On August 25, 1992, a 19-year-old woman named Rosebud Abigail Denovo broke into the campus home of Chang-Fin Tien, chancellor of the University of California. Denovo, a member of the People's Will Direct Action Committee, was the self-appointed judge, jury, and executioner in the trial of Tien—enemy of the people. An Oakland police officer, called to the scene, intervened before she could carry out her mission. She lunged at him with a machete, whereupon he shot her dead.

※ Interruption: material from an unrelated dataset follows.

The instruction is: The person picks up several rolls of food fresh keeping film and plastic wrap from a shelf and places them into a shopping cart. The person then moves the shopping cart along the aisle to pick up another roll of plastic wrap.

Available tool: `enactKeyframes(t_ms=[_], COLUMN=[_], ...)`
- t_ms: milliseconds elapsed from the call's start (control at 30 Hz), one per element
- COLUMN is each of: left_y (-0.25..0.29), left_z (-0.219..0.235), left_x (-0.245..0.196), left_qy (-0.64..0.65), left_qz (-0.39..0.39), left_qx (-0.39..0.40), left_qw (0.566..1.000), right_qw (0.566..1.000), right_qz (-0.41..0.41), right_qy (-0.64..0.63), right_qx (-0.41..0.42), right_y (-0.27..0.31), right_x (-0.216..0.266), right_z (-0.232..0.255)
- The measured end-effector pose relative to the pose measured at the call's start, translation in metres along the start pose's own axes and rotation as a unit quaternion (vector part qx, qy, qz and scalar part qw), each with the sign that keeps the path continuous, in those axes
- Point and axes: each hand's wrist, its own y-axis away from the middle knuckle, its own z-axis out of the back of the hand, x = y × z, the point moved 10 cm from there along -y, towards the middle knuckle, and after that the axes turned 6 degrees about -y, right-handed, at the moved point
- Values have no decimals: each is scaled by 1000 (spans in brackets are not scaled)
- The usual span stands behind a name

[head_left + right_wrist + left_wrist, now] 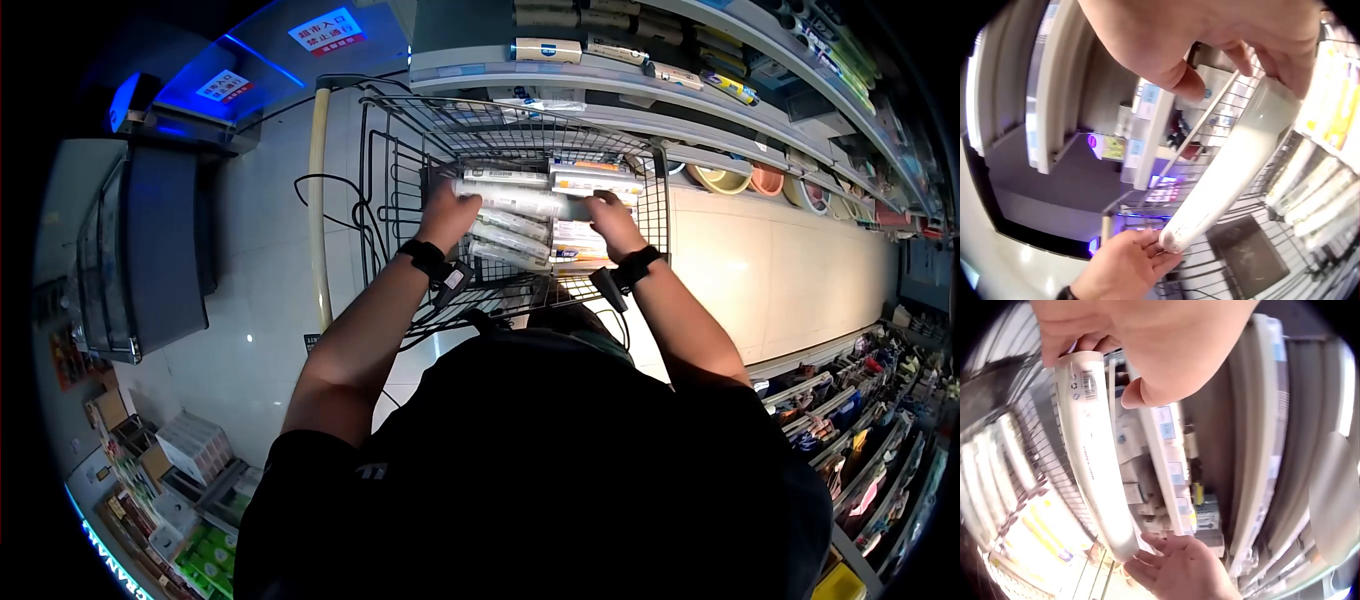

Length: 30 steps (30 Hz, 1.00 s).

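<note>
Looking down, we see the white roll (515,201) over the cart (440,125), left end in left hand (450,215), right end in right hand (614,222); fingers (1147,574) curl partly around, how firmly we cannot tell.

And here's the wire cart (657,205), standing on the pale, glossy floor (740,270), its mesh basket carrying a two-part load! On the handle side, white rolls (508,240) lie side by side, some at a slight slant. Just beside them, towards the far end, comes a stack of packs (575,242) printed in orange and yellow. And alongside the cart runs the shelf (480,78), with more rolls (547,50) lying along its edge, end to end, one of them wrapped in yellow (730,87)!
</note>
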Motion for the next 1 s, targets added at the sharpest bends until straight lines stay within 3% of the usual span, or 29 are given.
enactKeyframes(t_ms=[167, 267, 300, 333, 367, 400, 467, 533, 600, 700, 733, 867, 933, 1000], left_y=[-33, -59, -63, -83, -106, -119, -156, -178, -198, -219, -220, -245, -246, -243], left_z=[-75, -101, -92, -105, -103, -102, -111, -109, -87, -98, -100, -130, -138, -140], left_x=[121, 142, 136, 152, 149, 147, 161, 166, 145, 152, 154, 196, 198, 183], left_qy=[46, -12, -126, -176, -191, -203, -202, -201, -193, -124, -128, -174, -168, -126], left_qz=[211, 216, 243, 231, 201, 176, 177, 181, 136, 64, 67, 105, 105, 104], left_qx=[29, 95, 73, 113, 55, -1, -5, -16, -146, -129, -125, -55, -30, -31], left_qw=[976, 972, 959, 950, 959, 963, 963, 963, 961, 982, 982, 978, 980, 986], right_qw=[992, 990, 994, 995, 995, 996, 988, 993, 993, 996, 999, 999, 999, 999], right_qz=[-120, -109, -104, -98, -91, -85, -94, -10, -15, 46, -28, -3, -14, 14], right_qy=[-6, -77, -36, 9, -20, -19, 73, 69, 76, 38, -11, -2, -24, 29], right_qx=[29, 52, 16, -24, -29, -26, -96, -97, -87, -71, -40, -47, -40, -20], right_y=[-48, -75, -95, -116, -135, -178, -162, -185, -203, -229, -226, -277, -276, -270], right_x=[-85, -100, -118, -137, -152, -207, -152, -137, -133, -114, -110, -145, -148, -137], right_z=[-20, -39, -34, -22, -23, -24, -17, -25, -26, -32, -34, -34, -38, -38])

Found on Denovo was a note with the message: "We are willing to die for this land. Are you?" By "land" she meant specifically People's Park in Berkeley. Denovo's revolutionary career had begun a year earlier in response to the university's decision to build volley ball courts in the park. At the time of her death she was awaiting trial on a charge involving possession of explosives—with the explosives had been a hit-list of campus officials. On news of her death 150 supporters rioted in the park. It is fair to say that Denovo, born in 1973, died m the 1960's.

The question of volleyball courts in People's Park seems terribly trivial for a serious revolutionary, even one as obviously psychotic as Denovo. But an examination of the history of that park reveals why its future has become a subject of such bitter and violent argument, to the cynic, it seems peculiarly fitting that the hallowed ground of...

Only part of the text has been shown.